● **What to do**: Transcribe exactly the lines from the one holding "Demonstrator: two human" to the end of the data below, including both of those lines and no others.

━━━━━━━━━━━━━━━━━━━━━━━━━━━━━━

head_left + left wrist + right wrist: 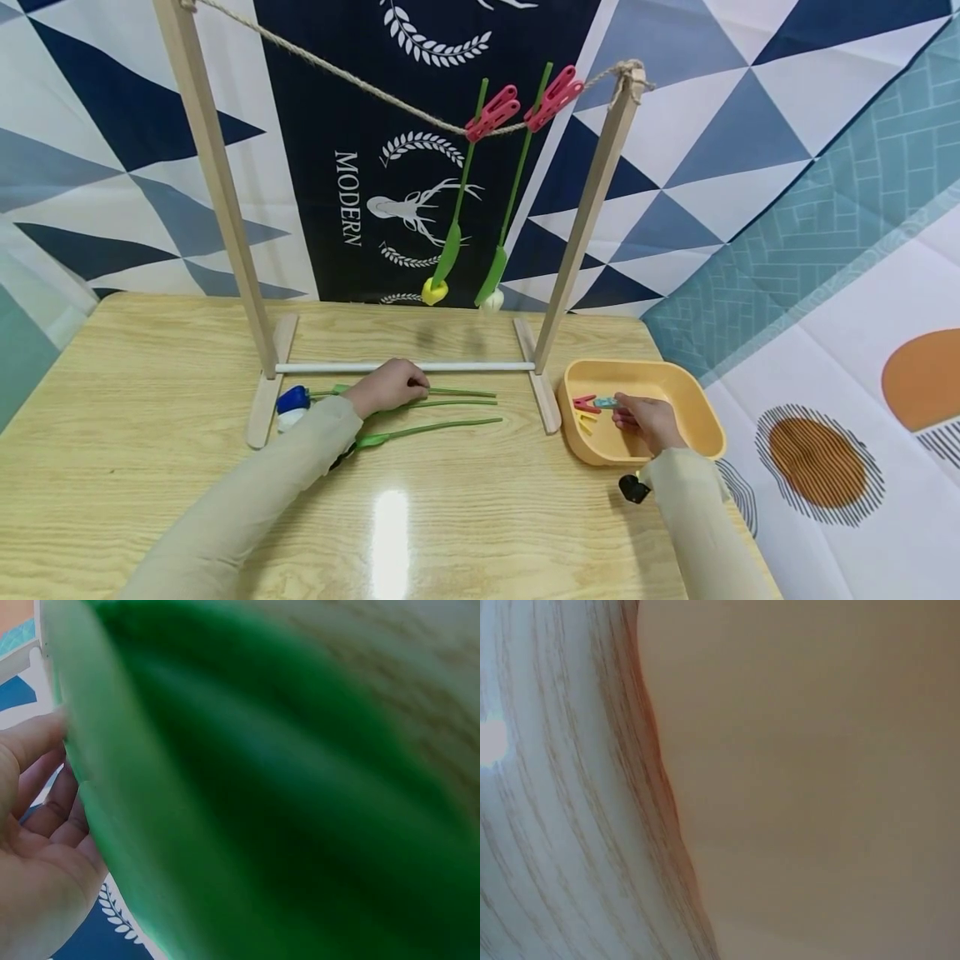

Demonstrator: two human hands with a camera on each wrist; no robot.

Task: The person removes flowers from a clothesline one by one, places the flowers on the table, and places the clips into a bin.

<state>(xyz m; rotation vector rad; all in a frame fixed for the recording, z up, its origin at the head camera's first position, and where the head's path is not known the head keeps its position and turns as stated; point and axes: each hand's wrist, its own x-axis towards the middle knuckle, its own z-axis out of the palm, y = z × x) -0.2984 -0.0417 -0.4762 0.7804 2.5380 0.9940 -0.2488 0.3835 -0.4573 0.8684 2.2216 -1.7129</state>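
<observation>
Far left on the table, a blue flower and a white flower sit around 9 o'clock from the left hand. That hand is down by the green stems, fingers bent at the top one, but I can't tell if it's actually pinching. The left wrist view adds a huge green leaf (total photobomb) hiding the fingertips, while from the head the sleeve covers part of the flowers.

A stand's white bar runs just past that hand at 12. Up at 1 and 2 o'clock, a yellow tulip and a white tulip hang upside down from the rope by pink clips. The stand's right post rises between the hands.

Rightmost, the right hand pinches a teal clip over the yellow tub, red clip at 9 o'clock. Only the head view shows that grip; the right wrist gets blurry tub and wood grain.
</observation>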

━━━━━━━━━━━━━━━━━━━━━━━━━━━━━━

● **Your solution**:
Demonstrator: two human hands with a camera on each wrist; no robot.

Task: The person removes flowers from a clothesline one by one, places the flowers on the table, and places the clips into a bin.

<state>(xyz m; rotation vector rad; all in a frame fixed for the recording, z up, its origin at the head camera's first position, and where the head's path is not known the head keeps its position and turns as stated; point and axes: each hand's wrist, its own x-axis towards the middle knuckle, its own z-axis out of the palm, y = z × x) -0.2984 -0.0417 -0.4762 0.7804 2.5380 0.9940 -0.2488 0.3835 -0.4573 0.8684 2.2216 -1.7129</state>
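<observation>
Far left on the table, a blue flower and a white flower sit around 9 o'clock from the left hand. That hand is down by the green stems, fingers bent at the top one, but I can't tell if it's actually pinching. The left wrist view adds a huge green leaf (total photobomb) hiding the fingertips, while from the head the sleeve covers part of the flowers.

A stand's white bar runs just past that hand at 12. Up at 1 and 2 o'clock, a yellow tulip and a white tulip hang upside down from the rope by pink clips. The stand's right post rises between the hands.

Rightmost, the right hand pinches a teal clip over the yellow tub, red clip at 9 o'clock. Only the head view shows that grip; the right wrist gets blurry tub and wood grain.
</observation>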

Work on this exercise is finished.